→ Task to carry out
Lines from the listing below that contain the string "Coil" are to be reported.
··· Data supplied ···
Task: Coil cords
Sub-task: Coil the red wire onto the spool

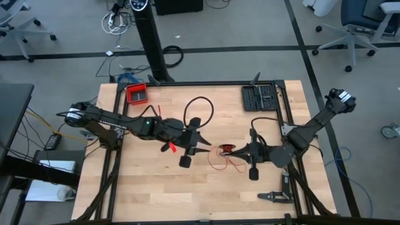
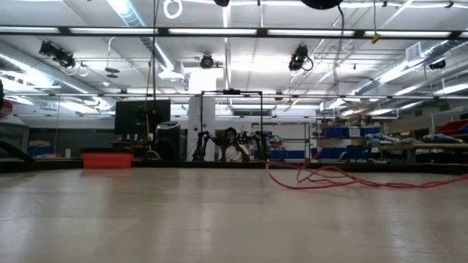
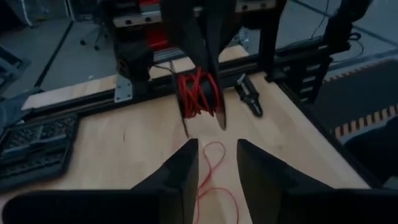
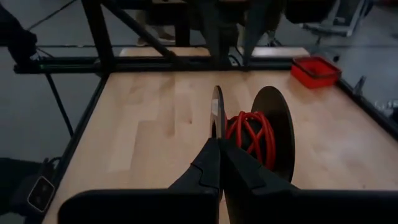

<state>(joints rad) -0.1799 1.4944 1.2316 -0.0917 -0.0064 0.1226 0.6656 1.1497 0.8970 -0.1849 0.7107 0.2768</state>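
Wooden surface (image 1: 156,187) filling the middle, both arms in over it. Left tool (image 3: 214,168) sits just left of centre, its fingers spread apart with nothing between them, pointing toward three o'clock. Right tool (image 4: 221,165) is pinched tight on the rim of a small spool (image 4: 273,134), just right of centre. The red cord (image 1: 226,150) is wound on that spool between the tools, a loose loop trailing toward six o'clock.
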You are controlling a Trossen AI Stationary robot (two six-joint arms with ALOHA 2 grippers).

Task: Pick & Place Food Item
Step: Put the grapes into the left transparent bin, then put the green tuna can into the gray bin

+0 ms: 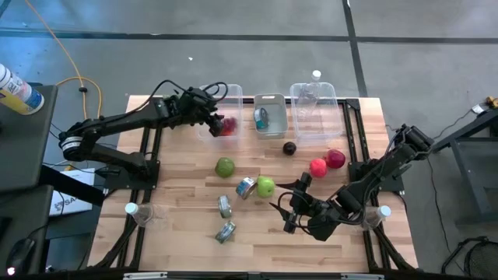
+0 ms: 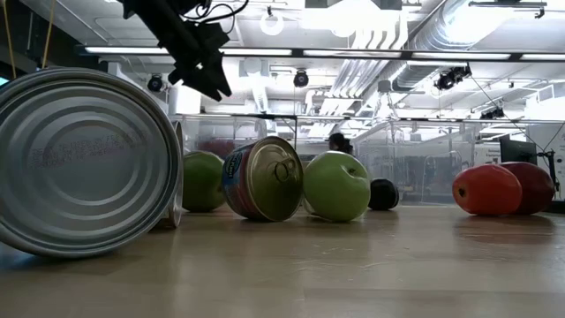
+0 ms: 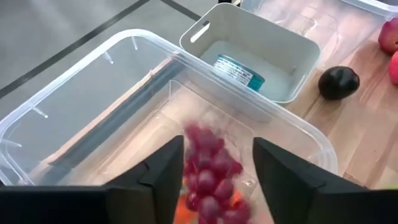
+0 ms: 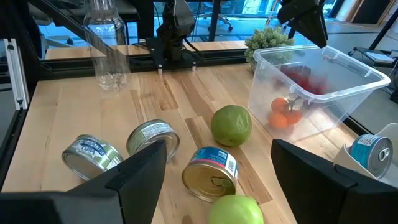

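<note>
I am hovering my left gripper (image 3: 213, 171) over the clear bin (image 3: 74, 118) with its fingers spread and touching nothing, the red grapes (image 3: 210, 171) lying between them on the bin's floor, while my right gripper (image 1: 289, 211), fingers parted and empty, is waiting low beside the green apple (image 1: 265, 187).

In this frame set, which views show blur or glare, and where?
Left wrist view: the bunch of red grapes between the left pincer fingers is smeared, as if dropping into the clear plastic bin. Low view: the big silver tin can close to the lens looms oversized, and ceiling strip lights glare. High view: evenly lit, with soft shadows.
</note>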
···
→ Answer for the task
Task: Coil cords
Sub-task: Coil the red wire onto the spool

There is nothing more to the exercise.